The visitors continued to get their build-up play spot on but, as they went in search of a quick third and fourth, it was their final touch that was lacking.
Yates, who came into this game with six goals in his past four games, should really have added to that tally but he didn’t do a great deal wrong, it was either an excellent save or a miraculous block that stopped him.
Lincoln weren’t exactly banging on the door but, having been given a fresh impetus with no less than five subs, the hosts reduced the deficit with a goal out of nothing.
Anthony Scully, one of the five to come off the bench, was the man to fire into the back of the empty net after Maxwell had been left floored after parrying a powerful cross away from goal.
Then, with just six minutes remaining, the Imps would produce a repeat of the late drama we saw between these two teams at Bloomfield Road earlier in the season when the dangerous Brennan Johnson latched onto a clever through-ball before driving high into the roof of the Blackpool net.
They were the first goals Blackpool had conceded on the road in almost nine hours of action.
Could the Seasiders have had a bit more luck with refereeing decisions?
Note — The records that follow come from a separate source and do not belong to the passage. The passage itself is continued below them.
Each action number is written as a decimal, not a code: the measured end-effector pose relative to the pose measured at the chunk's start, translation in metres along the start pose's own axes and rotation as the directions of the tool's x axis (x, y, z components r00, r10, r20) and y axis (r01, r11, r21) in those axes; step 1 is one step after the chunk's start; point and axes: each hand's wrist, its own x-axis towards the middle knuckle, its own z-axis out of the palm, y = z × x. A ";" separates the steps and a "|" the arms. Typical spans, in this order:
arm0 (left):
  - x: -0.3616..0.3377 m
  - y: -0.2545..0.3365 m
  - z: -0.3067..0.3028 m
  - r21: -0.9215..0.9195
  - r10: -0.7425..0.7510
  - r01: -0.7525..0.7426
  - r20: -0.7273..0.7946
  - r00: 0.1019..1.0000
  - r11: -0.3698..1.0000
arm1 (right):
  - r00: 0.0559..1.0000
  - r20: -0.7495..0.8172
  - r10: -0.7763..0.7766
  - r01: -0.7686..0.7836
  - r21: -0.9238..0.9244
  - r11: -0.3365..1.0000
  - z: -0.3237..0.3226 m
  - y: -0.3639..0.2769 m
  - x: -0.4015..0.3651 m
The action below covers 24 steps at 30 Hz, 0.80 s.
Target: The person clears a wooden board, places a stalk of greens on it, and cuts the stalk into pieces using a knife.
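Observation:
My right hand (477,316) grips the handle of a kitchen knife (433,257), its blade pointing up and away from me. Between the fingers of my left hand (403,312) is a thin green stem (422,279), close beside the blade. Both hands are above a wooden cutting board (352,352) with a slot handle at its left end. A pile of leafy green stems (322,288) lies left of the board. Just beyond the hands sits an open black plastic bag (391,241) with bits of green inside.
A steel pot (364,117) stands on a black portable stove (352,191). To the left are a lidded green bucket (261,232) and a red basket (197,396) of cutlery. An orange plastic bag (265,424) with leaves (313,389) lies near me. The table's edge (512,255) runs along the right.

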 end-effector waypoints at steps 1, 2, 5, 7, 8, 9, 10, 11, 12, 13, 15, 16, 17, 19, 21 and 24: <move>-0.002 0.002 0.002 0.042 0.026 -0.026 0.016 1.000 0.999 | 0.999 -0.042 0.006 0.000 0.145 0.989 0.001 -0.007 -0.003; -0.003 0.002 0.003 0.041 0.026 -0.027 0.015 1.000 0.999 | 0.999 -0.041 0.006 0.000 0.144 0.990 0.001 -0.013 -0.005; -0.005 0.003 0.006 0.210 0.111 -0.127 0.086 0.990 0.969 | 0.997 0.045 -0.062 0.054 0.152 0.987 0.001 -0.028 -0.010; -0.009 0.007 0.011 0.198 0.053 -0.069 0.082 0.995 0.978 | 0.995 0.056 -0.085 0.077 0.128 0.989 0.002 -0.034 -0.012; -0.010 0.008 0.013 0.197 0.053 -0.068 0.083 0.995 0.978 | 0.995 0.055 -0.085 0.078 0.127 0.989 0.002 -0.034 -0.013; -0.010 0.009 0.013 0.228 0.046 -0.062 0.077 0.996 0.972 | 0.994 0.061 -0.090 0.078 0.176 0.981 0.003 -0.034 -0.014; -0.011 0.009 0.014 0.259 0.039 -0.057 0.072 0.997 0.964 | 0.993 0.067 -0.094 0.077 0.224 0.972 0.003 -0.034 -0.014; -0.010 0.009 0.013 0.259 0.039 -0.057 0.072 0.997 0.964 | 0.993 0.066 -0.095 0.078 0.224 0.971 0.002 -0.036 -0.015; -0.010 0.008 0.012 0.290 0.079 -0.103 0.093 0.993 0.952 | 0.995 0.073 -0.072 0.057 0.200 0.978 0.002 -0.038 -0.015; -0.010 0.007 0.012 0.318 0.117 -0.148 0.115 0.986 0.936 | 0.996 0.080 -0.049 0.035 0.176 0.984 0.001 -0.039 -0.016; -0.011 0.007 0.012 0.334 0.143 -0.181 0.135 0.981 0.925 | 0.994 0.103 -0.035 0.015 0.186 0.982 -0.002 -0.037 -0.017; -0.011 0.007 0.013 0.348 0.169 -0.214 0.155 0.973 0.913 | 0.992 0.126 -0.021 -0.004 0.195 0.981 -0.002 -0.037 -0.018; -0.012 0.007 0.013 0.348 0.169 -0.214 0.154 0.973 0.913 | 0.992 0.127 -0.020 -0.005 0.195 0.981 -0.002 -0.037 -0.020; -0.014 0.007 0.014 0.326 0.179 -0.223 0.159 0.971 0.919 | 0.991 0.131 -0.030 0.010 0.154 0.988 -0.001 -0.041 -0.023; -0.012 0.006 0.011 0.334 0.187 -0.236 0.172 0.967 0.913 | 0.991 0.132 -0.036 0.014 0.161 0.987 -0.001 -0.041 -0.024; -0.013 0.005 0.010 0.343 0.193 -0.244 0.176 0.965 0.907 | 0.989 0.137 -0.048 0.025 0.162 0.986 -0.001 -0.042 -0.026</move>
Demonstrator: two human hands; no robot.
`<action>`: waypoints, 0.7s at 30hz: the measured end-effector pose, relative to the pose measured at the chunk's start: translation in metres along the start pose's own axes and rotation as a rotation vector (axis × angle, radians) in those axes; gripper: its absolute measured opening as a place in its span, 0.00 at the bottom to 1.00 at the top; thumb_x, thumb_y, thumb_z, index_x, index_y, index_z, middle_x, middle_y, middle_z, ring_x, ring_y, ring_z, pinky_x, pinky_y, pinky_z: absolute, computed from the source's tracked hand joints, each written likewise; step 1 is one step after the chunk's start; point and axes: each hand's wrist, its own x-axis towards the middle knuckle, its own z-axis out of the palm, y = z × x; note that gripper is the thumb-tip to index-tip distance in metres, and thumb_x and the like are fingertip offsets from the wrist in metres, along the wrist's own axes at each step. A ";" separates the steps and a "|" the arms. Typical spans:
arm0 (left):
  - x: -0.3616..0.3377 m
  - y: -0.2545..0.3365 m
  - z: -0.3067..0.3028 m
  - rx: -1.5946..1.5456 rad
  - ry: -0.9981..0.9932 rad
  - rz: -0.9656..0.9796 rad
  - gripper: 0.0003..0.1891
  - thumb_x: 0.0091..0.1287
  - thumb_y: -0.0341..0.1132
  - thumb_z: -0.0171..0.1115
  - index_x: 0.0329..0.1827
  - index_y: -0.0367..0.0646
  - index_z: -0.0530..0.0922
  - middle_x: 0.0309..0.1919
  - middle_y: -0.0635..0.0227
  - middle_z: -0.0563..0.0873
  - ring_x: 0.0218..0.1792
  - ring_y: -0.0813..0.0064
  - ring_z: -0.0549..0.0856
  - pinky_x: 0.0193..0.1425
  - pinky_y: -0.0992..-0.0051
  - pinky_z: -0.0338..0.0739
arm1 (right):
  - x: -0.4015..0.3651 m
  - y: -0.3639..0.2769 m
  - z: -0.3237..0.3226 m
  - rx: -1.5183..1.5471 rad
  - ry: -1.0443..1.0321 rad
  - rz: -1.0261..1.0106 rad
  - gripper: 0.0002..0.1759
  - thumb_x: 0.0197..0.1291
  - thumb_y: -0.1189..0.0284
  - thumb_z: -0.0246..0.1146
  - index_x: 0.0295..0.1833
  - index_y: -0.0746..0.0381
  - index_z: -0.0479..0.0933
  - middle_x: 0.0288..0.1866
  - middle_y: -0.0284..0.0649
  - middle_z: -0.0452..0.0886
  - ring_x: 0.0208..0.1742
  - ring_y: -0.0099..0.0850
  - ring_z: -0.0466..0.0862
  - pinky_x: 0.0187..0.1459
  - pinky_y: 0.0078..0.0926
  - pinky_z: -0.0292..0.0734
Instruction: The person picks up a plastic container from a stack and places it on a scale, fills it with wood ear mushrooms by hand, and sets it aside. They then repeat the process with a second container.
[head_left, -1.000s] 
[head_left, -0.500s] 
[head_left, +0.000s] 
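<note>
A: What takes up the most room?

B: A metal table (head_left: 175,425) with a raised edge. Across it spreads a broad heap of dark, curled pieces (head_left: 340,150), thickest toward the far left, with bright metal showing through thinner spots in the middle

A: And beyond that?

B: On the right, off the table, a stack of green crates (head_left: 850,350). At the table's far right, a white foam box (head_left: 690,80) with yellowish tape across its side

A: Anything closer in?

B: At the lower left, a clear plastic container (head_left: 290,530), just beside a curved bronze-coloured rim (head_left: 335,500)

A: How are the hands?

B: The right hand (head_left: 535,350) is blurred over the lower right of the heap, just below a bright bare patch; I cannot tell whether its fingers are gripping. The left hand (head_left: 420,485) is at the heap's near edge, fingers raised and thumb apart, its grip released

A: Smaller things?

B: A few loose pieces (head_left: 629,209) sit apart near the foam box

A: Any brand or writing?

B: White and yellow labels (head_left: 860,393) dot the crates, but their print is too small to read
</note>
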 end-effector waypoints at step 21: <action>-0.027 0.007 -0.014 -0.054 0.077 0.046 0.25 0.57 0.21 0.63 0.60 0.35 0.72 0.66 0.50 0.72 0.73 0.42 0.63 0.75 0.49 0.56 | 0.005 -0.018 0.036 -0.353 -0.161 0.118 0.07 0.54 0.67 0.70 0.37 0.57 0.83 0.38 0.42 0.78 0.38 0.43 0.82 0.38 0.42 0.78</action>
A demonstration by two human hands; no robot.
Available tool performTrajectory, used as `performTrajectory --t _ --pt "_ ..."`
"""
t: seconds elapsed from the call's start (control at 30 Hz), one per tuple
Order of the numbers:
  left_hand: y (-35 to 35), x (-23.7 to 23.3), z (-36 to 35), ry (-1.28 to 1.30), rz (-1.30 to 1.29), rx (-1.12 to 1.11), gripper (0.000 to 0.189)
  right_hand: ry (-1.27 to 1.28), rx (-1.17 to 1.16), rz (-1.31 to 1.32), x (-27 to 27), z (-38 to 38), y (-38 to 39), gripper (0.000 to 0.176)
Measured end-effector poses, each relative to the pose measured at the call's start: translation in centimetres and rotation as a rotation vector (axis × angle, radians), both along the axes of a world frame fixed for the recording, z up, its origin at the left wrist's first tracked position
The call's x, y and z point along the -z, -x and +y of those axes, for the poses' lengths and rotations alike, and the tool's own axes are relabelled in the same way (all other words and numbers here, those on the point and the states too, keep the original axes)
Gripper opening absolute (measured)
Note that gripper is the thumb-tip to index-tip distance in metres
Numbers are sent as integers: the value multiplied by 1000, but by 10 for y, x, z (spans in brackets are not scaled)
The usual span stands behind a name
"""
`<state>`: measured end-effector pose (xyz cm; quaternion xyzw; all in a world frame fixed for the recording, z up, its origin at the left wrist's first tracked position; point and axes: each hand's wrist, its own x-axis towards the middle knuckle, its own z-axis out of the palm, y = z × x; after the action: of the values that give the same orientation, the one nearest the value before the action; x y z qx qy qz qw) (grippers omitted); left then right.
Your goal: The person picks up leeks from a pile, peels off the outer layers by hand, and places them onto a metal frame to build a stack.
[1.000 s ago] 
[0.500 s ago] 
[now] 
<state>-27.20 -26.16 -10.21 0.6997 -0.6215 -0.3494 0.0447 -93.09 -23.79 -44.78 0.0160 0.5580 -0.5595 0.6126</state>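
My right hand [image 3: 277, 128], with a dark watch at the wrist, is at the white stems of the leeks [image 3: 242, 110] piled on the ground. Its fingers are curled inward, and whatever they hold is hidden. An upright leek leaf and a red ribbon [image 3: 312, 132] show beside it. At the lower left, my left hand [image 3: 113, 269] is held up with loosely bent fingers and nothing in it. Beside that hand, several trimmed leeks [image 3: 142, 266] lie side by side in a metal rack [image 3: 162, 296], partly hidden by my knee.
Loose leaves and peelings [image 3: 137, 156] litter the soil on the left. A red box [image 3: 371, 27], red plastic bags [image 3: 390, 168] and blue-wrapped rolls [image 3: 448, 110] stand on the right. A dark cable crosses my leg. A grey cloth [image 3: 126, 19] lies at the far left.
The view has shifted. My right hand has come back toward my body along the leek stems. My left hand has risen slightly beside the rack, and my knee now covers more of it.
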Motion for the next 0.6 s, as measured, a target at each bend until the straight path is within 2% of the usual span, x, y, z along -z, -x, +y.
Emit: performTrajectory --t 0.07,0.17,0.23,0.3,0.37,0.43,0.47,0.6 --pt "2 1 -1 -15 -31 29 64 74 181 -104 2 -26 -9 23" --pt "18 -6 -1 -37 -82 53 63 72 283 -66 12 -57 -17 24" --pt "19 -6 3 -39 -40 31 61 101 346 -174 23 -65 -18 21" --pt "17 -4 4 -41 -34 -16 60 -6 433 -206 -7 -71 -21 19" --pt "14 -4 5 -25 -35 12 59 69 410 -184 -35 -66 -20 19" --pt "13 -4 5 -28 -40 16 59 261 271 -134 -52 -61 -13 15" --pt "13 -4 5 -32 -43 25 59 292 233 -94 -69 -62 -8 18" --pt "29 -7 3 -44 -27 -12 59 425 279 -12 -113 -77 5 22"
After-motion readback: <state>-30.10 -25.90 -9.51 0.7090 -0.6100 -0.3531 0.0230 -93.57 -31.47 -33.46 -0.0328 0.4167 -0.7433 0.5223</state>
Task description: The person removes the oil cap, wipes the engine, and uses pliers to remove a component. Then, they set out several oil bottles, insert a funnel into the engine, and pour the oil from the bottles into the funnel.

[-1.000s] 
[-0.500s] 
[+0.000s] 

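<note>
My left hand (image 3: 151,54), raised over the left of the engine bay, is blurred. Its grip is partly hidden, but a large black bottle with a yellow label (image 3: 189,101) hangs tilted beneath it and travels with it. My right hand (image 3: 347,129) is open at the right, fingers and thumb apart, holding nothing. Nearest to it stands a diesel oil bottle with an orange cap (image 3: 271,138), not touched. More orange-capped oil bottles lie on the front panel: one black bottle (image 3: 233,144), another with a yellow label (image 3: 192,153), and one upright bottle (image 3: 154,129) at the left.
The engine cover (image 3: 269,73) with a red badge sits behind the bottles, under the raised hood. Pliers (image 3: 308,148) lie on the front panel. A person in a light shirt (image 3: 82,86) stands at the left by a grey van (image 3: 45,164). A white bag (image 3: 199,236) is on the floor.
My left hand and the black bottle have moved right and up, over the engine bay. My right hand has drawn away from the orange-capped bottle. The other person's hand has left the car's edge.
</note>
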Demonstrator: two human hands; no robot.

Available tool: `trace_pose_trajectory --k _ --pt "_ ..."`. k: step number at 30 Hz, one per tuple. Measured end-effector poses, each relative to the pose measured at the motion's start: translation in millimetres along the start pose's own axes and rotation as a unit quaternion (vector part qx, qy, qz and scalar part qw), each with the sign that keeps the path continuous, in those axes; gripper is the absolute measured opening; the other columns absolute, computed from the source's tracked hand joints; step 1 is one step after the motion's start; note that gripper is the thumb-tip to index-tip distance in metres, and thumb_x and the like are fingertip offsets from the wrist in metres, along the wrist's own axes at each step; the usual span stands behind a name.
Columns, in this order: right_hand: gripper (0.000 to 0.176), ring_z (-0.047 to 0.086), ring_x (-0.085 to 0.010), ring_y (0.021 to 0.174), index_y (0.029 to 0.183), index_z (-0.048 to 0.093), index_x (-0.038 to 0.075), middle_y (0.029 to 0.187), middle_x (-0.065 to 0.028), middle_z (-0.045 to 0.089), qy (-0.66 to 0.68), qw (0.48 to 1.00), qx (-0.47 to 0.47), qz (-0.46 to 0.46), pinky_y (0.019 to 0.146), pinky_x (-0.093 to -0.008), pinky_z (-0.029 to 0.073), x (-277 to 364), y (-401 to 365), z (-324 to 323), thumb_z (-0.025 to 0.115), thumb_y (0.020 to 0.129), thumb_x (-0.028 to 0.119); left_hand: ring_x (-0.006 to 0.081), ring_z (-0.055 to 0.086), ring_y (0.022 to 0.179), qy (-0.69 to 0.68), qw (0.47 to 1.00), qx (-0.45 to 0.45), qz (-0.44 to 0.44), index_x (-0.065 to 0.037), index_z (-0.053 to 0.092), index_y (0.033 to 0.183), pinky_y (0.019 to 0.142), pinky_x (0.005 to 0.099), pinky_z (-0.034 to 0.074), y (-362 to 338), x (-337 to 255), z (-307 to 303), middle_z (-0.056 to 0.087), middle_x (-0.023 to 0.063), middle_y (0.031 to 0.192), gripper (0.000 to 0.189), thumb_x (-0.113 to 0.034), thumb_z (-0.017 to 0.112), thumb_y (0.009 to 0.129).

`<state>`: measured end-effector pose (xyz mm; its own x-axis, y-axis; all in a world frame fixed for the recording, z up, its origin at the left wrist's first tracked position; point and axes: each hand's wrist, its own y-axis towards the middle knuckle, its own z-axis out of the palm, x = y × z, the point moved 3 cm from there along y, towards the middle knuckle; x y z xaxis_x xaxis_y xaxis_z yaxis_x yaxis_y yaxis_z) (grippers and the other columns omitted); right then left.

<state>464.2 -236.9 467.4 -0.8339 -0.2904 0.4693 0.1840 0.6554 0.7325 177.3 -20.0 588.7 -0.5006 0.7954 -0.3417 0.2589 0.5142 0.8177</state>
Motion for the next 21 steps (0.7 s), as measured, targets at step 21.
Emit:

Perhaps. Callum Morton was fortunate to survive with just a booking after a crunching challenge on Maxwell in the opening minute while Timothy Eyoma survived a handball shout in the dying stages of stoppage time.
But Blackpool didn’t fail to win because of the referee, it was their own failure to convert their numerous chances that was their downfall. Let’s hope Pool learn their lesson in the coming weeks.